I am working for a startup/app company that is trying to assign a dollar value to virtually every apartment in New York City, based on several unique characteristics of our users. What we need is a model that predicts the unique value to YOU (the user) of each apartment, based on factors like where you work (commute time) and the locations of other places that you frequently visit (the address of a girlfriend/boyfriend for example, or perhaps an entertainment venue that you frequently visit).
The model’s inputs might include:
1. How much you (the user) value your time. This can be represented in $ per hour.
2. Apartment address
3. Apartment’s advertised monthly rental rate
4. Workplace address
5. Location #3 address
6. Location #4 address
8. Location #n address
Also keep in mind, we already have built a program that takes physical addresses and calculates the travel time between them in real-time. So if you had just two locations (home and work), we could calculate the average morning commute time and the average evening commute time from this program. Thus, a simple base case formula might look something like this:
V = P – 20*(T1*W + T2*W) – C
Where V is the value of this particular apartment to YOU, represented in dollars per month,
P is this apartment’s advertised monthly rent (in dollars per month),
20*(T1*W + T2*W) – C represents the value lost from having to commute, as opposed to just living at work,
20 is the number of days per month most people work,
T1 is the morning commute time,
T2 is the evening commute time,
W is your approximate hourly wage (or how much you value your time),
and C is the cost of commuting (e.g. a train pass).
As you can see however, as soon as Location #3 is added, the model becomes a bit more complex.
For this project, I need a skilled and experienced mathematician to design an algorithm around this more complex scenario. Also the outputs have to be realistic. For example, no apartment can have a value that is negative…you just would never rent those!
For the scope of the project, let’s keep it focused mainly on commute time for now, since the number of inputs could otherwise be virtually limitless. Also, please definitely provide graphs and charts, if you are capable, to display the output in various scenarios. I am a very visual person, so this would help me understand your solution. The ultimate solution can be in plain English or using a computer program, but must be easily understandable by me and my software team.
Please contact me (Darrick) if you are interested in helping out or have any questions. Let’s make history together with a new product that will help serve nearly every renter in New York City!
P.S. Also let me know if you see an easy solution right away. For all I know, this could be a common Ops Research problem that I just have not studied yet.

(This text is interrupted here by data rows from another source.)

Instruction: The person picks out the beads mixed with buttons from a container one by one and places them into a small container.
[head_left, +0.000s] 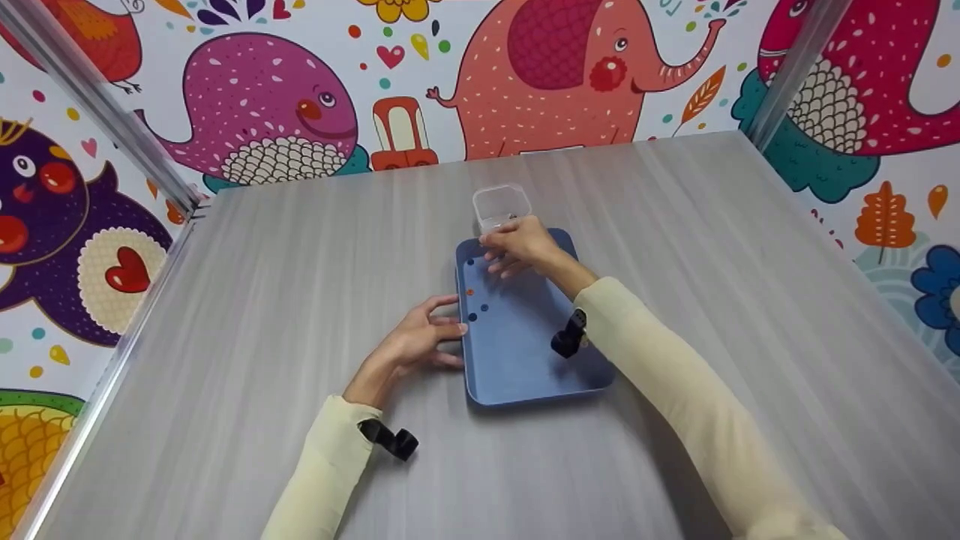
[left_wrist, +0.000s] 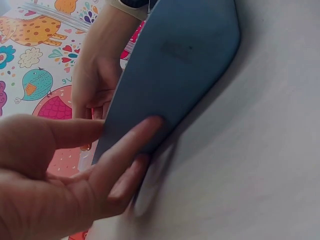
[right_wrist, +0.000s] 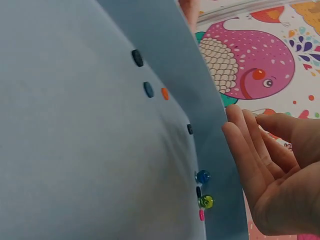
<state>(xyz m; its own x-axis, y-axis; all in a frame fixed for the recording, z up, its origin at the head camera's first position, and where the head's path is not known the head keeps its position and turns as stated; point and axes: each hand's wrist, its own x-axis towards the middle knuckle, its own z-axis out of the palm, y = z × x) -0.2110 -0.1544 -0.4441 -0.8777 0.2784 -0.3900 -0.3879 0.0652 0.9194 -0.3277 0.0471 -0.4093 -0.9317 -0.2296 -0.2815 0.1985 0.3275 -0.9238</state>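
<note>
A blue tray point(head_left: 525, 360) lies on the table. My left hand point(head_left: 424, 334) grips its left side, thumb on the rim and fingers against the outer wall, as the left wrist view shows. Dark discs point(right_wrist: 137, 58), a blue disc point(right_wrist: 148, 89) and an orange disc point(right_wrist: 165, 93) lie in the tray. Farther along are a blue glass bead point(right_wrist: 202, 176), a yellow-green bead point(right_wrist: 206, 201) and a pink disc point(right_wrist: 201, 215). Above the tray's far end, my right hand point(head_left: 523, 244) pinches a small amber thing point(left_wrist: 86, 147), mostly hidden by the fingers.
A clear plastic box point(head_left: 501, 199) stands just beyond the tray's far edge, with something small and dark inside. The grey table point(head_left: 337, 247) reaches back to walls printed with cartoon animals point(head_left: 262, 97). A metal post point(head_left: 799, 67) stands at the back right corner.
</note>
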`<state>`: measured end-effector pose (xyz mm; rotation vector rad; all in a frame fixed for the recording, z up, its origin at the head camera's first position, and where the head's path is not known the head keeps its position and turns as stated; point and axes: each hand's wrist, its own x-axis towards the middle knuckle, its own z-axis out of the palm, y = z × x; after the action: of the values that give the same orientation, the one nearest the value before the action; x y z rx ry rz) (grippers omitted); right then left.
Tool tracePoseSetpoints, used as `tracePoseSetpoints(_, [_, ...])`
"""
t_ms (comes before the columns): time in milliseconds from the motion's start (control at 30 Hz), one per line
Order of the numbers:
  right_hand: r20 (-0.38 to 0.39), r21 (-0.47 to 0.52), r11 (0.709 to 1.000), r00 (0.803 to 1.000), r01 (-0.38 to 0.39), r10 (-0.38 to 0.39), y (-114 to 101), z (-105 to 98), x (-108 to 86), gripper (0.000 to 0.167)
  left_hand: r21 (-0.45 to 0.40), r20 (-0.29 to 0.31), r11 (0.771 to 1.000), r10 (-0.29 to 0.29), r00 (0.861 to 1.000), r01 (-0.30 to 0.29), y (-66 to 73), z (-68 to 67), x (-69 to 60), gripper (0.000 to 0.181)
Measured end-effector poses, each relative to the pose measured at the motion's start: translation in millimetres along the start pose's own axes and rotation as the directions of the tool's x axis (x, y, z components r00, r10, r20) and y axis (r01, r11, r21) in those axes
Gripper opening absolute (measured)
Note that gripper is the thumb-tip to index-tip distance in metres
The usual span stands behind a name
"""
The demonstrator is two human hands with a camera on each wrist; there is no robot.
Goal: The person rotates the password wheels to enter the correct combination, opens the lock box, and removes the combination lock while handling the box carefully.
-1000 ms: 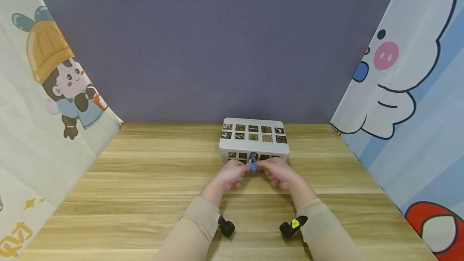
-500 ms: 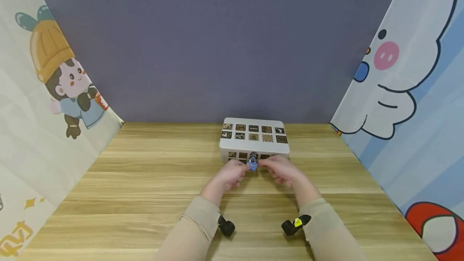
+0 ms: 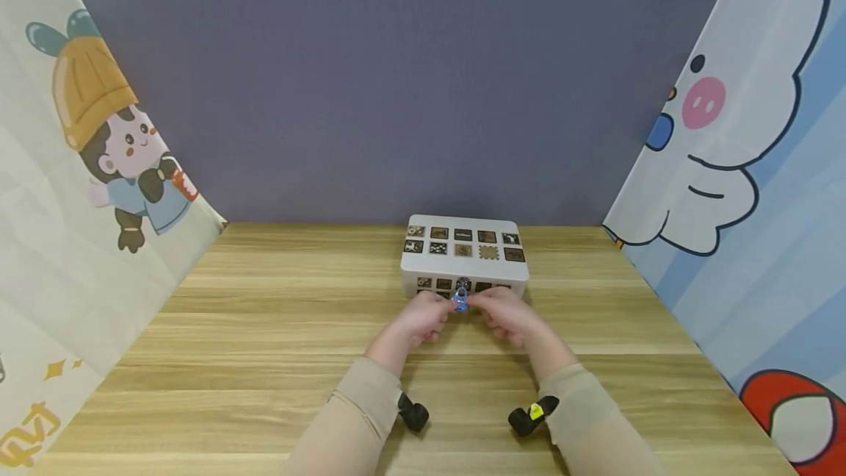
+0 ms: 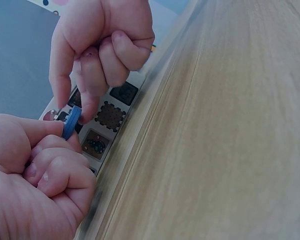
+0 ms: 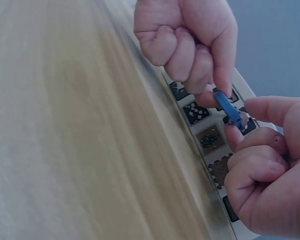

Hello everyone! Just to clarify, I am mainly interested in someone to help with the algorithm and/or mathematical formula for this computation. Not the actual programming (we already have programmers to implement it in-house). I also do not currently have a data set to provide. We are still trying to acquire the data. We simply need a way to model the problem I have described above, in the case where there are more than 2 locations. For now we are strictly looking at commute times as the inputs. Obviously an apartment valuation model could include thousands of other variables like floor/story, square footage, year of construction, etc. etc. But we do not want to include those until later on, once we have the commute time part figured out.
Thanks! I have been reading your applications and hope to pick someone by this weekend at latest.